O OSCAR MAIS NEGRO DA HISTÓRIA...

Recapitulando...

Quando os indicados ao Oscar 2016 foram anunciados, Will Smith tinha tanta certeza que seria indicado que ficou um tanto "magoado" por descobrir que não havia sido. Ele ergueu a voz e decretou boicote à premiação justificando que a Academia ignorava negros, sendo o segundo ano consecutivo que nenhum deles era indicado nas categorias principais.

Pode-se imaginar a dimensão da polêmica. Muita gente desaprovou a atitude, outros aprovaram, e alguns poucos apoiaram de maneira diferente, como foi o caso de Spike Lee, que defendeu que a culpa não é da Academia em si, mas da desigualdade da Indústria como um todo. Claro que o discurso de Lee foi muito mais sensato e coerente, sendo basicamente em cima desse discurso que o Oscar se levou a sério, e sendo em cima do discurso de Smith que o Oscar fez piada do início ao fim como um belo tapa na cara.

Sim, de fato culpar ou boicotar a festa não mudaria nada. A mudança deve ser feita na base, partindo-se do princípio de que a arte não tem cor. As oportunidades devem ser iguais na hora da escolha de elenco, justamente para que quando um juri sente em uma mesa, essa igualdade se reflita nos votos e indicações.

Embora Chris Rock tivesse sido contratado para apresentar a premiação antes da polêmica acontecer e ironicamente Spike Lee ter recebido um prêmio honorável, a Academia não conseguiu esconder o desconforto porque toda a festa foi desenvolvida de tal forma a promover a doce ilusão de que o Oscar é igualitário.

Os organizadores espalharam estrategicamente negros por todos os lados: das zonas de entrevista no tapete vermelho ao auditório, do auditório aos bastidores. Artistas negros importantes (e os mesmos de sempre) apresentaram prêmios ou indicados. Até mesmo o maestro da orquestra não era mais o mesmo senhor branco e de cabelos brancos dos anos anteriores.

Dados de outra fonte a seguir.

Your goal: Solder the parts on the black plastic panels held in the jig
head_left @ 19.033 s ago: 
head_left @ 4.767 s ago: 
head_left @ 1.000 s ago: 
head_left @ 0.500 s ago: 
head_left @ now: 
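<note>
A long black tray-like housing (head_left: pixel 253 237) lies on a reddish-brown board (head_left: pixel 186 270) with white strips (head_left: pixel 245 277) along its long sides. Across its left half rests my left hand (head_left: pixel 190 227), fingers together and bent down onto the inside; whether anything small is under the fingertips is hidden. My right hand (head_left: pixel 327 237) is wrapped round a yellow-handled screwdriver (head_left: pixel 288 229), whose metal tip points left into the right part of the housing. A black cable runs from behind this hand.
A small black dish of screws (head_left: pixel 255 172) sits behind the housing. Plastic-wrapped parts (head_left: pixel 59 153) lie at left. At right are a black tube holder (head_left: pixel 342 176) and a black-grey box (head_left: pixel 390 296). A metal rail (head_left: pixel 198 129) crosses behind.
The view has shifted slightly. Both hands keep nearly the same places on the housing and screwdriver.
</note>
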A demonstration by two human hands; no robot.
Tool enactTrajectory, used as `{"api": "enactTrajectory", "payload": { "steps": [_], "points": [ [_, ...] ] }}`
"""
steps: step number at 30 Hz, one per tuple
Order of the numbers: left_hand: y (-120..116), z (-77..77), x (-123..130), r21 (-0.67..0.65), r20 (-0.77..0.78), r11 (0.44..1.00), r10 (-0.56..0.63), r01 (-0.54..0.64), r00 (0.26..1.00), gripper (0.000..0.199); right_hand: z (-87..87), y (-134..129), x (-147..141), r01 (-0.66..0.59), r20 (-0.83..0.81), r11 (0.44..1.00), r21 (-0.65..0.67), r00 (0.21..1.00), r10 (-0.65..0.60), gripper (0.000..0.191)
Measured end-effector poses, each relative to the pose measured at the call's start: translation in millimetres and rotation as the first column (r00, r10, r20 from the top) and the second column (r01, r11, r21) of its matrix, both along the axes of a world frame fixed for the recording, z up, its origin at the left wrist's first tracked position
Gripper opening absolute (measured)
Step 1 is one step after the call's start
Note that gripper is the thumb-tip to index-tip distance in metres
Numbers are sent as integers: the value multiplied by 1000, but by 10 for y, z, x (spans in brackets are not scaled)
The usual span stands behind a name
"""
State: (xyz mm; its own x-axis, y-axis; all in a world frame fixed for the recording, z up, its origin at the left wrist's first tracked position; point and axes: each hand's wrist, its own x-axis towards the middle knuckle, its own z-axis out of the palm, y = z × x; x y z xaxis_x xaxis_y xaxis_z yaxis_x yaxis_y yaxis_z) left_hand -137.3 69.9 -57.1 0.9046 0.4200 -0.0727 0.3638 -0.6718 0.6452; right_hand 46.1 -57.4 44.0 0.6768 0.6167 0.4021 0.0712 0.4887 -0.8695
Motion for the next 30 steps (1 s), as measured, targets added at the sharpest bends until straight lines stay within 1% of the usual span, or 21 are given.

Vale dizer que não apenas negros, mas a organização também fez questão de promover a diversidade com etnias diferentes também. E entre piadas irônicas e discretamente insultuosas de Chris Rock naquela velha idéia de transformar a própria premiação em uma figura de chacota, o Oscar deste ano foi, sem dúvida, o mais negro e diversificado de todos, para que qualquer negro ou mexicano pudesse se orgulhar.

Eu tenho uma certa dificuldade em entender o humor norteamericano, e por isso fico na dúvida se Chris Rock foi coerente o tempo todo, ou simplesmente atuou como o host obrigado a agradar, acima de qualquer coisa.

Foi bom? Sim, foi. Mas não foi natural. Natural teria sido se nos anos anteriores essa diversidade tivesse sido igualmente farta assim. Foi uma atitude forjada por conta de um grito que virou polêmica, um grito que pode ter sido feito de maneira e em hora errada, mas que no fundo incomodava muita gente e ninguém teve coragem de soltar. Honesto teria sido a Academia reconhecer que essa desigualdade social existe na Indústria e abraçar a causa, mas não... como se não bastasse, houve até oportunidade para Cheryl Isaacs tomar a frente do palco para mostrar ao mundo que, vejam só... ela é negra e Presidente da Academia.

Em uma visão generalista, é fácil ser presidente negro, mas é difícil agir para os negros. A Indústria é tão igualitária que os mesmos atores negros de sempre foram chamados para participar da premiação: Morgan Freeman, Whoopi Goldberg, Angela Bassett, Quincy Jones... os mesmos que são tão os mesmos que estão até velhos, enquanto a variedade branca é sempre muito grande e jovem. É tão igualitária que, nos últimos 5 anos, apenas Lupita Nyong'O foi revelação, enquanto nesses mesmos 5 anos, no mínimo uns 5 nomes de atrizes brancas se destacaram, incluindo Brie Larson este ano.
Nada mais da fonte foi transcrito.